- _Task directions_
Look through the lines below for the word "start", and copy every line that has it.

- _Material provided_
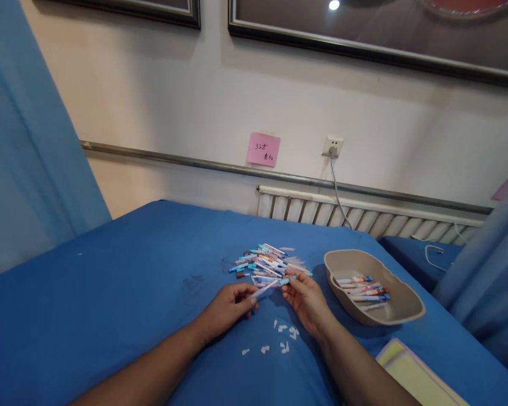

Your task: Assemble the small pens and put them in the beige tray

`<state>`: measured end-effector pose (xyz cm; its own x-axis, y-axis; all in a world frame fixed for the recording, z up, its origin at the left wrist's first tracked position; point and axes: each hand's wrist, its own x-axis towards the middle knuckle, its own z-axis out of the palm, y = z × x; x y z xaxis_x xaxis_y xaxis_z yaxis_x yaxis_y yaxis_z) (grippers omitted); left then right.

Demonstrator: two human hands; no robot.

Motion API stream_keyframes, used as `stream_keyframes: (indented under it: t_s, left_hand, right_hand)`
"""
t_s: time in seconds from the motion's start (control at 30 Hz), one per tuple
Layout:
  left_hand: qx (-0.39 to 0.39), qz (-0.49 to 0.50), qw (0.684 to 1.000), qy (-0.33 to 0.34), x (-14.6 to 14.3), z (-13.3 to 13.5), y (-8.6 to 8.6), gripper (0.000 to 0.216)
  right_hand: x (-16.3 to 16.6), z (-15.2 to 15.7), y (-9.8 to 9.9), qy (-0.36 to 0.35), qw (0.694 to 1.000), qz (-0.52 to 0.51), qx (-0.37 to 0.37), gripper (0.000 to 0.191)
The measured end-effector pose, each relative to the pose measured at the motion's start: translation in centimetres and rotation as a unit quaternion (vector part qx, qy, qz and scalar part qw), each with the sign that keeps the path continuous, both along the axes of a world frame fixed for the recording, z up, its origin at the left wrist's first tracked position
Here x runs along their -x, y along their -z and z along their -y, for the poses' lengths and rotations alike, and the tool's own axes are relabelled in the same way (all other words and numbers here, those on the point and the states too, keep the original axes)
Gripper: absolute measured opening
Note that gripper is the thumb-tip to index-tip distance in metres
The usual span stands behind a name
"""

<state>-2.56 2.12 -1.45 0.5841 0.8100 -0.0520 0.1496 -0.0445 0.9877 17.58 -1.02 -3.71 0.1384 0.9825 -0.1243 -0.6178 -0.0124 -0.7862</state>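
While the left hand (232, 303) in the head view pinches a pale pen barrel (264, 290) between closed thumb and fingers, the right hand (305, 300) grips a small teal piece (285, 280) at its fingertips, just beside the barrel's far end; whether the two parts touch cannot be told. Both are held over the blue cloth (122, 293), at the near edge of a loose pile of pens (266, 260). Nearer the person lie scattered small white pieces (265, 349), and to the right a beige basin (406, 307) holds more pens (369, 291), with a yellow cloth (412, 372) near it.
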Motion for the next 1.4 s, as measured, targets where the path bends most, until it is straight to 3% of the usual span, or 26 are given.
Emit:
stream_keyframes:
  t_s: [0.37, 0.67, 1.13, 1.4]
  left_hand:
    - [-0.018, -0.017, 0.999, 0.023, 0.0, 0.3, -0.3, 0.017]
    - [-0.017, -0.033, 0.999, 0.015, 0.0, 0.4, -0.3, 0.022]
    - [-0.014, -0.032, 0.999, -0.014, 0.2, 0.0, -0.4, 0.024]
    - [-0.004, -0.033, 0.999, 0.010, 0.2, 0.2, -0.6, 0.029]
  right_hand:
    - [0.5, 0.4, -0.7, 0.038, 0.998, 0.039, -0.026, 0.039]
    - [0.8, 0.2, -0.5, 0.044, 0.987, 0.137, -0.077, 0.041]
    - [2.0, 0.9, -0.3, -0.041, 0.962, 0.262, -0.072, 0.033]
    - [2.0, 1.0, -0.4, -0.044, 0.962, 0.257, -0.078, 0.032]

- _Response to this task_
t_s: time in seconds from the motion's start (control at 30 Hz), one per tuple
The measured end-effector pose, each relative to the pose measured at the motion's start: translation in centimetres and rotation as a unit quaternion (vector part qx, qy, qz and scalar part qw), each with the sign that keeps the path continuous, both along the axes of a world frame fixed for the recording, z up, its origin at the left wrist's first tracked position

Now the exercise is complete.